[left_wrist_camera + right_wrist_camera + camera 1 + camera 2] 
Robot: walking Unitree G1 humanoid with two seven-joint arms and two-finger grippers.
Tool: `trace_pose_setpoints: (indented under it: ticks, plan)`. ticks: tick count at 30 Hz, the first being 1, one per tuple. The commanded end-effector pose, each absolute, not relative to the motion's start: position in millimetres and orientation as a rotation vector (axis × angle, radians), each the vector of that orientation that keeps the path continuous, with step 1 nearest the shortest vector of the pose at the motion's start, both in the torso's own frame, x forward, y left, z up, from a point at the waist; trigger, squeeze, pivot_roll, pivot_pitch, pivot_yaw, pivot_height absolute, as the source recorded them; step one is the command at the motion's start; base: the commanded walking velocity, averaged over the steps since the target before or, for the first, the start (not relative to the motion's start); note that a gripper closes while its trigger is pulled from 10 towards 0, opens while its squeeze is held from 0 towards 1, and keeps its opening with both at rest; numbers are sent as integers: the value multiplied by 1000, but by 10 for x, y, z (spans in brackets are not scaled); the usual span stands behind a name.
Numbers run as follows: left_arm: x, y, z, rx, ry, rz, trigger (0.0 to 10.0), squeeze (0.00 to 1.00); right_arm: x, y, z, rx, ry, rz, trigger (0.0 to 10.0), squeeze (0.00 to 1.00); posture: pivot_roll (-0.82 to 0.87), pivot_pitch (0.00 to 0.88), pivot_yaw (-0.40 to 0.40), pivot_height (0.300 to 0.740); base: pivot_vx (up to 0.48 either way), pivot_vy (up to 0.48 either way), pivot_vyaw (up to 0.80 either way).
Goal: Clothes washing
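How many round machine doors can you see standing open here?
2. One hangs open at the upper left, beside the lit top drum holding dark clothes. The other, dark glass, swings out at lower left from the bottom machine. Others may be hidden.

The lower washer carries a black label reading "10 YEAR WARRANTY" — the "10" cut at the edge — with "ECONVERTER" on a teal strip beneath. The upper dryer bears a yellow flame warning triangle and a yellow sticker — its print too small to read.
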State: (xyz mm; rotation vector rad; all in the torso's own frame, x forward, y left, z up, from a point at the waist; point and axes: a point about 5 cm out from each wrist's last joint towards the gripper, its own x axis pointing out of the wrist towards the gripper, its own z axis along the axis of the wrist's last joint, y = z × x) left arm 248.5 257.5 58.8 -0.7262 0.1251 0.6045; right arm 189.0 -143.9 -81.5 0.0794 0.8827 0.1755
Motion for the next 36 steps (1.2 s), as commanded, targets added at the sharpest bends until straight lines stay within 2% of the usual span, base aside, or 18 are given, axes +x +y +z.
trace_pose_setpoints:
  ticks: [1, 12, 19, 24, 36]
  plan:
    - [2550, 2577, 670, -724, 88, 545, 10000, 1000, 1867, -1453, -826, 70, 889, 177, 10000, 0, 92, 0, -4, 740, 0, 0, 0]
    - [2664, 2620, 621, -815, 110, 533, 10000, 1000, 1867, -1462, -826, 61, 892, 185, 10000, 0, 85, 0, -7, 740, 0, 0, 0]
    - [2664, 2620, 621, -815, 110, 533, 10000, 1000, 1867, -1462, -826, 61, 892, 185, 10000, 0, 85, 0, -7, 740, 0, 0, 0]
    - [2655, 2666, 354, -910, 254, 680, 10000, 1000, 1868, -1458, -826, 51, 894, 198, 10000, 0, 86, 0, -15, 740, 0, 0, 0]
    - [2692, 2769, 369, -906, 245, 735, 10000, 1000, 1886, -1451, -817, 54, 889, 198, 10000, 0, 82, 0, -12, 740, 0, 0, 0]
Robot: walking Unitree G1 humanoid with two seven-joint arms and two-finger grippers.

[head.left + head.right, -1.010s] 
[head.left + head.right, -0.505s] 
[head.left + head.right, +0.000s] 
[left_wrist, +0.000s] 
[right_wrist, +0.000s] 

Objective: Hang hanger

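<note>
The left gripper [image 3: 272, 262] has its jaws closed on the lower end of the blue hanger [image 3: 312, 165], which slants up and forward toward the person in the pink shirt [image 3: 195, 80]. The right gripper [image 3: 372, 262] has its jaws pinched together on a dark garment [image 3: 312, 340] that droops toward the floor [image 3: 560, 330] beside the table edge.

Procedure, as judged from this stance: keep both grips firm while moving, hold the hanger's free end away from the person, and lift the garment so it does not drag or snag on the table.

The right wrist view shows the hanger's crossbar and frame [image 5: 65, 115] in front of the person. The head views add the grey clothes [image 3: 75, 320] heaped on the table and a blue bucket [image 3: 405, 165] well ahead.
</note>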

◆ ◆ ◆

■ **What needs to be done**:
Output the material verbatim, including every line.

■ **Your response**:
[left_wrist_camera + right_wrist_camera + camera 1 + camera 2] 
Robot: walking Unitree G1 humanoid with two seven-joint arms and two-finger grippers.
Tool: `trace_pose_setpoints: (indented under it: ticks, plan)`. ticks: tick count at 30 Hz, the first being 1, one per tuple. The commanded end-effector pose, each absolute, not relative to the motion's start: position in millimetres and orientation as a rotation vector (axis × angle, radians), each the vector of that orientation that keeps the path continuous, with step 1 nearest the shortest vector of the pose at the motion's start, both in the torso's own frame, x forward, y left, z up, from a point at the waist; trigger, squeeze, pivot_roll, pivot_pitch, pivot_yaw, pivot_height absolute, as the source recorded them; step one is the command at the motion's start; base: the commanded walking velocity, averaged over the steps since the target before or, for the first, the start (not relative to the motion's start); note that a gripper closes while its trigger is pulled from 10 towards 0, opens while its squeeze is held from 0 towards 1, and keeps its opening with both at rest; numbers are sent as integers: the value multiplied by 1000, but by 10 for x, y, z (spans in brackets are not scaled); the usual span stands behind a name.
Numbers run as follows: left_arm: x, y, z, rx, ry, rz, trigger (0.0 to 10.0), squeeze (0.00 to 1.00); right_arm: x, y, z, rx, ry, rz, trigger (0.0 to 10.0), squeeze (0.00 to 1.00); posture: pivot_roll (-0.82 to 0.87), pivot_pitch (0.00 to 0.88), pivot_yaw (-0.40 to 0.40), pivot_height (0.300 to 0.740); base: pivot_vx (up to 0.48 either way), pivot_vy (up to 0.48 either way), pivot_vyaw (up to 0.80 either way).
Goal: Clothes washing
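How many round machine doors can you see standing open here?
2. One hangs open at the upper left, beside the lit top drum holding dark clothes. The other, dark glass, swings out at lower left from the bottom machine. Others may be hidden.

The lower washer carries a black label reading "10 YEAR WARRANTY" — the "10" cut at the edge — with "ECONVERTER" on a teal strip beneath. The upper dryer bears a yellow flame warning triangle and a yellow sticker — its print too small to read.
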State: (xyz mm; rotation vector rad; all in the torso's own frame, x forward, y left, z up, from a point at the waist; point and axes: a point about 5 cm out from each wrist's last joint towards the gripper, its own x axis pointing out of the wrist towards the gripper, its own z axis along the axis of the wrist's last joint, y = z × x) left arm 248.5 257.5 58.8 -0.7262 0.1251 0.6045; right arm 189.0 -143.9 -81.5 0.0794 0.8827 0.1755
Motion for the next 36 steps (1.2 s), as commanded, targets added at the sharpest bends until straight lines stay within 2% of the usual span, base aside, or 18 are given, axes +x +y +z.
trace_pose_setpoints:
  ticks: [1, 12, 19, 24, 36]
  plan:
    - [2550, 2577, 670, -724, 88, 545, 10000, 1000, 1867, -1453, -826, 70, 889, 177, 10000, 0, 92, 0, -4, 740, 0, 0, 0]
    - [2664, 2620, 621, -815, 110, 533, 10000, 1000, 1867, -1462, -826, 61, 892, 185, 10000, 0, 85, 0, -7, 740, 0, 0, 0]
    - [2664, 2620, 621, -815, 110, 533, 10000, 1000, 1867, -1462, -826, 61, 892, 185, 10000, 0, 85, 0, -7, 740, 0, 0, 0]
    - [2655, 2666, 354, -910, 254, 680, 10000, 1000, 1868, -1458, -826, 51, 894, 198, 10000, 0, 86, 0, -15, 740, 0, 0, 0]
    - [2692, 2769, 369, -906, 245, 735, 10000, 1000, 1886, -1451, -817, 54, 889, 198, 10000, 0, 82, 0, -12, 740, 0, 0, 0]
Robot: walking Unitree G1 humanoid with two seven-joint arms and two-finger grippers.

[head.left + head.right, -1.010s] 
[head.left + head.right, -0.505s] 
[head.left + head.right, +0.000s] 
[left_wrist, +0.000s] 
[right_wrist, +0.000s] 

Objective: Hang hanger

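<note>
The left gripper [image 3: 272, 262] has its jaws closed on the lower end of the blue hanger [image 3: 312, 165], which slants up and forward toward the person in the pink shirt [image 3: 195, 80]. The right gripper [image 3: 372, 262] has its jaws pinched together on a dark garment [image 3: 312, 340] that droops toward the floor [image 3: 560, 330] beside the table edge.

Procedure, as judged from this stance: keep both grips firm while moving, hold the hanger's free end away from the person, and lift the garment so it does not drag or snag on the table.

The right wrist view shows the hanger's crossbar and frame [image 5: 65, 115] in front of the person. The head views add the grey clothes [image 3: 75, 320] heaped on the table and a blue bucket [image 3: 405, 165] well ahead.
</note>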

This output is complete as it stands.